_WORK INSTRUCTIONS:_
Return a copy of each line in the listing that includes the word "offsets".
****************
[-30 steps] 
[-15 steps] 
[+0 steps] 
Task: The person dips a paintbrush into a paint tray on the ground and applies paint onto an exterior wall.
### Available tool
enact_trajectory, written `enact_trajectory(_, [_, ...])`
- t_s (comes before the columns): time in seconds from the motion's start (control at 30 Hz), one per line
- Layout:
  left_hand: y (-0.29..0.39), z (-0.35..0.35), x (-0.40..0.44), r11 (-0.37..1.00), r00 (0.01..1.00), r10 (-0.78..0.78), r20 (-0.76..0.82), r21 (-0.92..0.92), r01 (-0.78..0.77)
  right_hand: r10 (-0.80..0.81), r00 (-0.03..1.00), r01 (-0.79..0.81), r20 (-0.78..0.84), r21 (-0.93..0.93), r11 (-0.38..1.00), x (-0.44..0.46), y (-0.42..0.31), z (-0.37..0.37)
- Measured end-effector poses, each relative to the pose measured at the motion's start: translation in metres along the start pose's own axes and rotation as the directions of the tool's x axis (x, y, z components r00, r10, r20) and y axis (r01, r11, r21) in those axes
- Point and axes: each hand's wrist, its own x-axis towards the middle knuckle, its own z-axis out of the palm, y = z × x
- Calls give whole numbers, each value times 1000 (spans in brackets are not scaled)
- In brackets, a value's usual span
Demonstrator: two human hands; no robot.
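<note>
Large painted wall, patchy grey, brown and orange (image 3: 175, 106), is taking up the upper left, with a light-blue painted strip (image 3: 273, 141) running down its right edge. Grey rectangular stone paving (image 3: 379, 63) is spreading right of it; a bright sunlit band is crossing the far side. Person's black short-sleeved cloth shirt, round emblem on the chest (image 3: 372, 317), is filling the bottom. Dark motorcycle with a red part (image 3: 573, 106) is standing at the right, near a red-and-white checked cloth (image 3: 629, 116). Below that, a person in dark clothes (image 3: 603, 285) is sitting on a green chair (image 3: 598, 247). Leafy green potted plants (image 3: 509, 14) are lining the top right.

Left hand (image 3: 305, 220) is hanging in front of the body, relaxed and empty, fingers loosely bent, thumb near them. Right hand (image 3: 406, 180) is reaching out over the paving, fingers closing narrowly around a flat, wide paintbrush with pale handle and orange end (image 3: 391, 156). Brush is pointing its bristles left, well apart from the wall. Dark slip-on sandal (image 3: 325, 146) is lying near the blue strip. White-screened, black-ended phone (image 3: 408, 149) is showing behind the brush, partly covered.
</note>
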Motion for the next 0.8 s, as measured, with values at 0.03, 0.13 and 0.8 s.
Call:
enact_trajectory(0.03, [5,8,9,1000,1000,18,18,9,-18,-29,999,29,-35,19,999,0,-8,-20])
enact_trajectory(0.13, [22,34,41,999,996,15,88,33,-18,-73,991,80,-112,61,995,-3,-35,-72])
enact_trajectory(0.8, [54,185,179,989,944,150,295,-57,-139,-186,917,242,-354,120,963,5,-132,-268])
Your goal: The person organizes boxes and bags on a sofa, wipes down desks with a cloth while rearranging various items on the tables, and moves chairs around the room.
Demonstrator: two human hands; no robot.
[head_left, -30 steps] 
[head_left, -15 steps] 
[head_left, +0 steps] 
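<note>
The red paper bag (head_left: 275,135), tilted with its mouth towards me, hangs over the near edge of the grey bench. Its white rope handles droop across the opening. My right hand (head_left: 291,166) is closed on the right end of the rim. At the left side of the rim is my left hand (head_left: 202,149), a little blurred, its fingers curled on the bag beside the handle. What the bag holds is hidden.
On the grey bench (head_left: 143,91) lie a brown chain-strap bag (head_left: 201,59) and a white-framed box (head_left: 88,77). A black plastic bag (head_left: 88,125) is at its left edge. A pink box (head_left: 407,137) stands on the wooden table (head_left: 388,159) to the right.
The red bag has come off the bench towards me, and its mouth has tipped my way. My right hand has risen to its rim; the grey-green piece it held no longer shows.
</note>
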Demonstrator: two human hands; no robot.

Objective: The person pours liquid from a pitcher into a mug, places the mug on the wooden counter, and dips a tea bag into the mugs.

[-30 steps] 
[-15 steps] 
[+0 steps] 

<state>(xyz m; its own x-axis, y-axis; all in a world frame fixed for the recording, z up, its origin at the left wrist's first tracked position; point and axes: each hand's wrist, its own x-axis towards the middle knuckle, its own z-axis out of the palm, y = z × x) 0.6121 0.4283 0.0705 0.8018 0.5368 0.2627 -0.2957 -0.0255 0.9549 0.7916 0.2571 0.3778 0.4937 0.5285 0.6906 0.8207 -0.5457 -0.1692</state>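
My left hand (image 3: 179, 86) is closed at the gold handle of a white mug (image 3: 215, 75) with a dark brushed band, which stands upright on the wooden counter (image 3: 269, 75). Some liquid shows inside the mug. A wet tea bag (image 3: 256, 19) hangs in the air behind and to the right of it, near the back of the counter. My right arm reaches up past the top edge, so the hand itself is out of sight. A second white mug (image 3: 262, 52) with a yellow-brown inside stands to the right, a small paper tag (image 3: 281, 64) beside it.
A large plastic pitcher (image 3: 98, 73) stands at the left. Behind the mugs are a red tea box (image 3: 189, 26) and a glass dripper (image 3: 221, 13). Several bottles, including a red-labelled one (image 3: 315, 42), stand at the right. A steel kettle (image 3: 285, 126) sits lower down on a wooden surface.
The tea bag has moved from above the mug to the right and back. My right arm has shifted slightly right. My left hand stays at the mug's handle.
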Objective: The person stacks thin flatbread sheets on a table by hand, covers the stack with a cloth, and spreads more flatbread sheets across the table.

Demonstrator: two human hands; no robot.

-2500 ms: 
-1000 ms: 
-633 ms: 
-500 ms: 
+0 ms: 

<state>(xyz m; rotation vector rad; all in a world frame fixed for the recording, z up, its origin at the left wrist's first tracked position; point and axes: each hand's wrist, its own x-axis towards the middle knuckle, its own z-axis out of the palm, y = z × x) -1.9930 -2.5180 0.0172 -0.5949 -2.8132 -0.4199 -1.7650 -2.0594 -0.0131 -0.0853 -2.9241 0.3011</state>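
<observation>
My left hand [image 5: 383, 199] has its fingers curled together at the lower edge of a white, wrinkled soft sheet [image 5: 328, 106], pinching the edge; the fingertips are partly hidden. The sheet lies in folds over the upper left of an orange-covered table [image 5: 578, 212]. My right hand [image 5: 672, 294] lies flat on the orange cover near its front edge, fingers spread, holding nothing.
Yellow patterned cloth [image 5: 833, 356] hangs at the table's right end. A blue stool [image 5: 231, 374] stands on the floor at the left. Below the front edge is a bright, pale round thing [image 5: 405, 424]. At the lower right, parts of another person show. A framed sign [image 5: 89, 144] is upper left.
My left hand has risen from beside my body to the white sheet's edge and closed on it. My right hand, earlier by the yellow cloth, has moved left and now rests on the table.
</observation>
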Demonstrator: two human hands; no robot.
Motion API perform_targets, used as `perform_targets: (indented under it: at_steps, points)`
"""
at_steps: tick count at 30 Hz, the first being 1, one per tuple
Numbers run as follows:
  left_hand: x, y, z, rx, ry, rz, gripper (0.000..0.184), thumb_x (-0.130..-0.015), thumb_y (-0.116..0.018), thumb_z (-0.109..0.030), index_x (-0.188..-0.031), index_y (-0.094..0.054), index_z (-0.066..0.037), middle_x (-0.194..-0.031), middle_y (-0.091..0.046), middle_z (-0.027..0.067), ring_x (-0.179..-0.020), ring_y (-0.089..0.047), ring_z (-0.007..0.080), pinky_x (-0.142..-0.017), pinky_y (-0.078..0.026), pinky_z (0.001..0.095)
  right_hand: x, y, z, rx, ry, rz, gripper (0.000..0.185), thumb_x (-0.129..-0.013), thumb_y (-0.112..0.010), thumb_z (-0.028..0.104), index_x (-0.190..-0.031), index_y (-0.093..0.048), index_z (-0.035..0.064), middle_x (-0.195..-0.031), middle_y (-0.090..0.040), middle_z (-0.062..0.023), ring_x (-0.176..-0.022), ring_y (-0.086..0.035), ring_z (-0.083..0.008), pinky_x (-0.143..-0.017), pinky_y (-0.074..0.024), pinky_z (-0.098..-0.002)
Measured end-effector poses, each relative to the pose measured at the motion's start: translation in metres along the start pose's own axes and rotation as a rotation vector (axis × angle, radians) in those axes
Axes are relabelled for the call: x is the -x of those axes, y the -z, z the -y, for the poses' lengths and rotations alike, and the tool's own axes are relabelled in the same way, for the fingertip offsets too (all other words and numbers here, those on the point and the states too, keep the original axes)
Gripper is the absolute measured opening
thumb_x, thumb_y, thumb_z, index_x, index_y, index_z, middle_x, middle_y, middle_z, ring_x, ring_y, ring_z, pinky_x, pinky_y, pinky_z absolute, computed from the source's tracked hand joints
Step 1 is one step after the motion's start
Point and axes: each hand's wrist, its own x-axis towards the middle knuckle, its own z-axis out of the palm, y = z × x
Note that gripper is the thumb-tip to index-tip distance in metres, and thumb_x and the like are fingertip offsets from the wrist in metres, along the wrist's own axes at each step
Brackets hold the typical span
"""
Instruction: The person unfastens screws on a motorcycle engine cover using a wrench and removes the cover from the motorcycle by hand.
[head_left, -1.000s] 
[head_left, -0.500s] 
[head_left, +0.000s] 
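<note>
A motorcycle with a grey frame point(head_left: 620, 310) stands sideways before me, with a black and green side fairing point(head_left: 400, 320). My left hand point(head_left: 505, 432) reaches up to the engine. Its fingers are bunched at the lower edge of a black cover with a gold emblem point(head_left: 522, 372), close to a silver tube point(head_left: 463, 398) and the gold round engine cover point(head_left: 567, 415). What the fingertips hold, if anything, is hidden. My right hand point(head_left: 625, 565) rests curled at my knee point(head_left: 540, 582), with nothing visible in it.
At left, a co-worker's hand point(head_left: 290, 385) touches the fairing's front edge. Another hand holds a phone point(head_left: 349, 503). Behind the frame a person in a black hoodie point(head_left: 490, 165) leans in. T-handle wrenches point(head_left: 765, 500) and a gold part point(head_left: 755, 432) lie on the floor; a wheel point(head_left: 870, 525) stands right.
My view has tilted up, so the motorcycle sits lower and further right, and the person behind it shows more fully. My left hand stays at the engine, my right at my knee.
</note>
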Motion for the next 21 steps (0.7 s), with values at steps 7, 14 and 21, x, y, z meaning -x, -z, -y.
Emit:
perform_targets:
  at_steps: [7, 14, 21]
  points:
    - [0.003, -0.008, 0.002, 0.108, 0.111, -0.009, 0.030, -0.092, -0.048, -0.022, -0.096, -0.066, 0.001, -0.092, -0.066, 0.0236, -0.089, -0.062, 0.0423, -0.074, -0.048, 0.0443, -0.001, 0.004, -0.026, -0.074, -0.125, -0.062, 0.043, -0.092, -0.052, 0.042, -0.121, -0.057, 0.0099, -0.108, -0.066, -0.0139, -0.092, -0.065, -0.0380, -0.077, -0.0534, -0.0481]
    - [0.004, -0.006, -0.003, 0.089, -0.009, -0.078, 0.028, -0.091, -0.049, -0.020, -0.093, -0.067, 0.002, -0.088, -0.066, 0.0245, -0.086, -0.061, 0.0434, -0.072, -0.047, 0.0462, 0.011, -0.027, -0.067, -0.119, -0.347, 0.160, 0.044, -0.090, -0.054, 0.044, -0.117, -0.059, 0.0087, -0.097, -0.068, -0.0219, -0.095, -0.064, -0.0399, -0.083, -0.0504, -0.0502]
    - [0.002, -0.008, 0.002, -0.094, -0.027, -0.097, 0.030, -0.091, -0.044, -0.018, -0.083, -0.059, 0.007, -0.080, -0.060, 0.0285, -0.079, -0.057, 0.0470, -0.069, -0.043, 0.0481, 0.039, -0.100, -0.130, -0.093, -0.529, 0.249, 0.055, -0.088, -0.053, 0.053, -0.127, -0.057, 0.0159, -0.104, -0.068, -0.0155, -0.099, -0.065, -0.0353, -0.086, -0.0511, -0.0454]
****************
_ANSWER SPACE:_
Axes are relabelled for the call: x is the -x of those axes, y the -z, z the -y, for the poses' lengths and rotations alike, and the tool's own axes are relabelled in the same way, for the fingertip offsets too (all other words and numbers here, those on the point and the states too, keep the original axes)
Note that gripper is the thumb-tip to index-tip distance in metres, and thumb_x and the like are fingertip offsets from the wrist in metres, along the wrist's own axes at each step

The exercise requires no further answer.